Rules Relax, Rates Rise and Some New Banks Start Up in the U.S.By
Three banks opened this year, three more approved by the FDIC
Regulator says ‘we’re open for business’ as process relaxed
This year has brought something the U.S. financial industry hasn’t seen in a while: new banks.
The prospect of higher rates and an easier regulatory process has led to three government-insured banks opening their doors this year, while another three got approval to start in June. That’s already more lenders than have opened in the past six years combined.
“People ask me, ‘Are you calling for a rush of new banks?’ I say no, but I’m calling for the fact that we might have some when there used to be none,” said Keefe, Bruyette & Woods Chief Executive Officer Thomas Michaud. “It’s not a waterfall of new banks, but I do think it’s a positive sign, and it will be good for the economy to have new commercial banks started.”

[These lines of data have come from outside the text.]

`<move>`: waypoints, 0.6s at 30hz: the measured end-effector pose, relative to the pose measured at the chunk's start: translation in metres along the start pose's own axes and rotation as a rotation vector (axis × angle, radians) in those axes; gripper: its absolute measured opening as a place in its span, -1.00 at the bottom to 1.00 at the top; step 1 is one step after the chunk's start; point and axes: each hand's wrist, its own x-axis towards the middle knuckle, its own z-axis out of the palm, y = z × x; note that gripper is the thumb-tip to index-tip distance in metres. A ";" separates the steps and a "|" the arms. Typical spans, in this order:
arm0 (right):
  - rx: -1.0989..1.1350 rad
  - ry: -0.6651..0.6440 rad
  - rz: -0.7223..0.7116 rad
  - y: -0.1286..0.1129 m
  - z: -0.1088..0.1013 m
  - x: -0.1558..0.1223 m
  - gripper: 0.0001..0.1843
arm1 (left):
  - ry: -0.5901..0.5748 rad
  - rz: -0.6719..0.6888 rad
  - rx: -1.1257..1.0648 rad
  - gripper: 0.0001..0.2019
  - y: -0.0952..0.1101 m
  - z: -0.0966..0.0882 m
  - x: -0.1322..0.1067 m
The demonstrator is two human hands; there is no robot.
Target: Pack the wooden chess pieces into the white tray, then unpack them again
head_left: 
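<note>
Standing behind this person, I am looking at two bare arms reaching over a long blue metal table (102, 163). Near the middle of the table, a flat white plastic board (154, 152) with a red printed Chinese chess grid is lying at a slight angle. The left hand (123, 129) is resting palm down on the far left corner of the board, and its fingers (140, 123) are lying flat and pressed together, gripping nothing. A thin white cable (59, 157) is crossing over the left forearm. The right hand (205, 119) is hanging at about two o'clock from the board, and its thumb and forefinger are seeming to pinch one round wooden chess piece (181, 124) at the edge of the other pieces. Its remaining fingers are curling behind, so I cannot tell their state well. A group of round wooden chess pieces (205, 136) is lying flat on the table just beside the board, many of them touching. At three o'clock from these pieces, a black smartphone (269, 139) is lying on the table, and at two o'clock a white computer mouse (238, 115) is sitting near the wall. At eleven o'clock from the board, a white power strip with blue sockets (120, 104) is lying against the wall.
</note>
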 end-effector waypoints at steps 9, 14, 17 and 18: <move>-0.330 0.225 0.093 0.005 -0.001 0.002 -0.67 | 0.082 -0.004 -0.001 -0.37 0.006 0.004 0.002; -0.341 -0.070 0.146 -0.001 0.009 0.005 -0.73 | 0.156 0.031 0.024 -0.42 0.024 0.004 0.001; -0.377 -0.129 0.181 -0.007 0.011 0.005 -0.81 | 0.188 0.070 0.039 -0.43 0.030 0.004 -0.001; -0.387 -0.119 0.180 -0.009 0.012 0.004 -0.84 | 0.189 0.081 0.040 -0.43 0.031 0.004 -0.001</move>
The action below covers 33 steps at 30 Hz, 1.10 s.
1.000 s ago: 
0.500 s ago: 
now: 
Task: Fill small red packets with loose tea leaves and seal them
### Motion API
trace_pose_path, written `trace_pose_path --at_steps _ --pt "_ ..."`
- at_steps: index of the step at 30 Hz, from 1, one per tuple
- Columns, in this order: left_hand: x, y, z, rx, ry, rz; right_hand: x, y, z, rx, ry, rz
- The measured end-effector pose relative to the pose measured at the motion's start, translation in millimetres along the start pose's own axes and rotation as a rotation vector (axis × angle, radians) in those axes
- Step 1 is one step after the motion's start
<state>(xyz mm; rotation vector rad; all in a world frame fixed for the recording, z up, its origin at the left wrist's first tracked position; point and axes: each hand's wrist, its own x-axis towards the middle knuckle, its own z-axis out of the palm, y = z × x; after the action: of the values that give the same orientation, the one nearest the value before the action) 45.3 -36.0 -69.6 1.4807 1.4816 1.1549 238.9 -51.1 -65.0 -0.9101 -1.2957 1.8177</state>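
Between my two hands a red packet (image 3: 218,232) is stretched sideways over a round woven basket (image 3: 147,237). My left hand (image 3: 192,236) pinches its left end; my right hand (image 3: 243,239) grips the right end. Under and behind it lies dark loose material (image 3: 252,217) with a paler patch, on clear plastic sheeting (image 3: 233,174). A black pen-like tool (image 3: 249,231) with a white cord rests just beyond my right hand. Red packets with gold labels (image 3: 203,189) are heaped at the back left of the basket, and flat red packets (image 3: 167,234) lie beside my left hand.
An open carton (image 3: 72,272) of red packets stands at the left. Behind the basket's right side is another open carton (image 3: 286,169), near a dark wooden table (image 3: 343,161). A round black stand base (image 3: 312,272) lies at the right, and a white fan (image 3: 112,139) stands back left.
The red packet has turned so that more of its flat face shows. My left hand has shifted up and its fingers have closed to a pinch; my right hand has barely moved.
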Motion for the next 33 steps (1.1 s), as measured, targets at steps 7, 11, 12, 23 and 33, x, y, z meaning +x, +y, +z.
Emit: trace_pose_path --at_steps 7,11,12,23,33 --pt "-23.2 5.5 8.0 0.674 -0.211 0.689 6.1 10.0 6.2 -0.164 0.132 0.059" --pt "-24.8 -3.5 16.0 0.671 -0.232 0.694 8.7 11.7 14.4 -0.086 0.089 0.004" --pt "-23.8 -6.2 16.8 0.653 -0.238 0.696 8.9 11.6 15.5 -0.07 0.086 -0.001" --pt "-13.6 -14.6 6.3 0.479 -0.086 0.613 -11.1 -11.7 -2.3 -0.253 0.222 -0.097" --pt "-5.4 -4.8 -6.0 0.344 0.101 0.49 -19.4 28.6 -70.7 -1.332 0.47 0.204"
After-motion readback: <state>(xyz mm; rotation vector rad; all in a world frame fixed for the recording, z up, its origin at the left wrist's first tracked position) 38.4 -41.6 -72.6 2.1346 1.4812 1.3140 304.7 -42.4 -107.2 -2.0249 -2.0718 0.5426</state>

Very few banks have opened since the financial crisis in the wake of low rates, heightened regulatory costs and tepid loan demand. Only nine applications for deposit insurance have been approved since 2011, compared with 175 new bank charters in 2007.

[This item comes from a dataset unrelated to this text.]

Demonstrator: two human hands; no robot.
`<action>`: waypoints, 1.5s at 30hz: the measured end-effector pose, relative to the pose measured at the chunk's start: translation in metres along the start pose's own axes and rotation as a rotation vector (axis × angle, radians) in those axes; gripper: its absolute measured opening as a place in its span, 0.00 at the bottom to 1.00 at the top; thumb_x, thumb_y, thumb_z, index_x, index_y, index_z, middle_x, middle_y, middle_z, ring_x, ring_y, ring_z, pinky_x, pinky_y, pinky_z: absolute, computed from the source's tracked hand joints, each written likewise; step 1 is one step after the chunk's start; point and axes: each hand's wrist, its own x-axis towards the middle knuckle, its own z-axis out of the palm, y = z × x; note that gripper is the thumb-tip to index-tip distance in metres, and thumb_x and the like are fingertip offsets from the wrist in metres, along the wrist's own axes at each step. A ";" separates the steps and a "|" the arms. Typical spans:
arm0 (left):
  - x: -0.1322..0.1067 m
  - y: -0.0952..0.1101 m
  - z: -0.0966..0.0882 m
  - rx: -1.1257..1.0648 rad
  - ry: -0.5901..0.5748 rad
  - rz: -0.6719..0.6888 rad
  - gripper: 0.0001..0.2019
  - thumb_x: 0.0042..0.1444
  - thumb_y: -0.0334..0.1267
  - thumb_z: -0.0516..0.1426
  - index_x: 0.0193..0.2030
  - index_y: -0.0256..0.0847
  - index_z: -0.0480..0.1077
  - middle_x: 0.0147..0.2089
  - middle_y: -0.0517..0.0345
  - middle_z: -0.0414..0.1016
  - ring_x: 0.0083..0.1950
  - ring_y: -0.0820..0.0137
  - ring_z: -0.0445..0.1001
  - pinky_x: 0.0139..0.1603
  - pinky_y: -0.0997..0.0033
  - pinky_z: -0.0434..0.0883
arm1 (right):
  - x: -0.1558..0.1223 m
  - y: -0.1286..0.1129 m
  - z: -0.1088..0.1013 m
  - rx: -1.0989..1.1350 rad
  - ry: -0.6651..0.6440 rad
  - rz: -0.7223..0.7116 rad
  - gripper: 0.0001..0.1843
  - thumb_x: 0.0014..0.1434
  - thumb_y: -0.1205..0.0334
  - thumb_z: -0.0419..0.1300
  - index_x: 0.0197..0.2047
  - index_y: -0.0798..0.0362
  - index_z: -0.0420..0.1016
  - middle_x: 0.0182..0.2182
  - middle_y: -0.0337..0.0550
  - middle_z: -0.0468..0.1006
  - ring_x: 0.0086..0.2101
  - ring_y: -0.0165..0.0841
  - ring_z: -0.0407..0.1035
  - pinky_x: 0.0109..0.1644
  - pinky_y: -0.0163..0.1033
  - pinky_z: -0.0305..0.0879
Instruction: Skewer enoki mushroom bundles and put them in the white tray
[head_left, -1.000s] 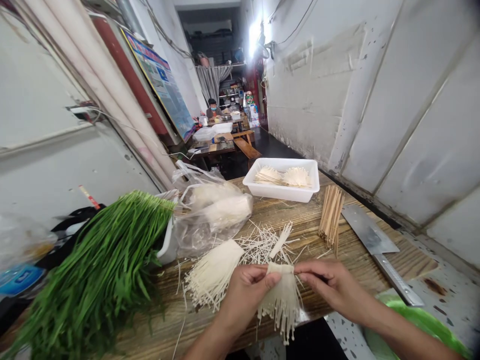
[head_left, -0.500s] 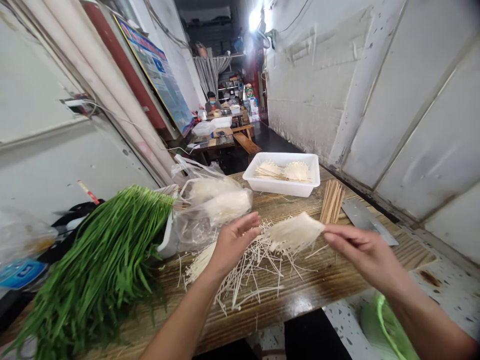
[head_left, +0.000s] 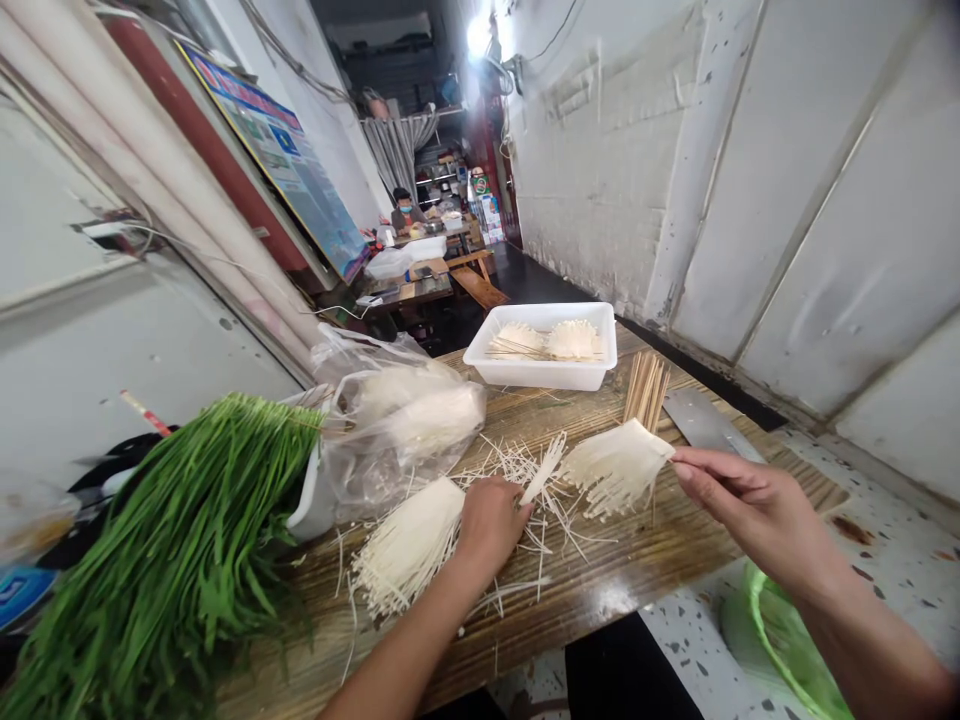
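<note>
My right hand (head_left: 750,505) pinches the corner of a flat, fanned bunch of enoki mushrooms (head_left: 619,462), held up over the table. Whether a skewer runs through that bunch, I cannot tell. My left hand (head_left: 491,520) is closed on a small clump of enoki strands (head_left: 546,468), its tips poking up past the fingers. Just left of that hand lies a larger enoki bunch (head_left: 409,540) on the wooden table (head_left: 600,570). Loose enoki strands (head_left: 555,535) are scattered between the two hands.
Beyond the hands stands a white tray (head_left: 540,375) holding skewered enoki. Bamboo skewers (head_left: 646,385) and a metal blade (head_left: 705,420) lie at right. Green chives (head_left: 187,520) and a bagged enoki pile (head_left: 427,410) are at left. A green bin (head_left: 780,640) stands below; a person sits far back.
My left hand has gone from open to closed on a small clump of strands. My right hand still holds its bunch, now seen slightly farther right. The view has shifted a little.
</note>
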 end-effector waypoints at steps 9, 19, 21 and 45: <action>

Now, three rate hikes in the past year by the Federal Reserve and improving profitability at the largest lenders have made founding a bank look more attractive. Five more banks are pending approval for their so-called de novo applications, according to the Federal Deposit Insurance Corp.
Startups see opportunities in geographic markets where banks have combined or closed since the crisis, Michaud said. There’s also more optimism around the regulatory burden, he said.
President Donald Trump nominated Randal Quarles to be the Fed’s first vice chairman of supervision and Joseph Otting to run the Office of the Comptroller of the Currency, setting them up to play leading roles in the administration’s efforts to ease financial rules. “If regulatory costs are lessened, it could improve the chances you’d see more banks started,” Michaud said.
The OCC and individual states approve bank charters, but new banks must also obtain deposit insurance from the FDIC. Once approved, banks have 12 months to open their doors.
During the financial crisis, the FDIC extended its de novo supervisory period -- where banks face more frequent examinations and stricter capital requirements -- from three to seven years. The regulator reversed that timeframe back to three years in April 2016.
“We want to emphasize that we’re open for business and are welcoming de novo applications,” said Jim Watkins, senior deputy director for the division of risk management supervision at the FDIC.
Since the regulatory rollback, the agency has also encouraged startup lenders to apply for de novo status. It hosted events to explain the application process to entrepreneurs, lawyers and consultants, and published a handbook and a manual for the effort.
Some fintech firms have taken note. Varo Money Inc., a mobile-banking startup backed by Warburg Pincus, filed with the OCC in July to form Varo Bank N.A. and applied for deposit insurance from the FDIC. Obtaining a national bank charter would allow the digital-banking platform to collect deposits, make loans and expand its offerings to credit cards, home equity loans and more savings products.
“We started to get some signals that the regulators actually were becoming much more interested in how to promote financial innovation and we kind of took the bold move of just walking through the front door and saying ‘Hey, we want to be a bank’,” said Colin Walsh, Varo’s chief executive officer.
More-established firms are also looking to expand their bank offerings. Charles Schwab Corp. filed an application in June to form Charles Schwab Trust Bank. While the firm already had a bank subsidiary, the new unit will focus on Schwab’s workplace benefit plan clients, such as employers who offer 401k plans, and the intermediaries who serve them.
Despite the signs of hope for new lenders, the number of banks in the U.S. has dropped by more than a quarter in the last decade and looks likely to fall further.
“Even if all pending approval get to the finish line, the nation will still have fewer banks,” Michaud said. “Over the next 5 to 10 years, regulators and public officials are going to want to think about is this a good or bad thing?”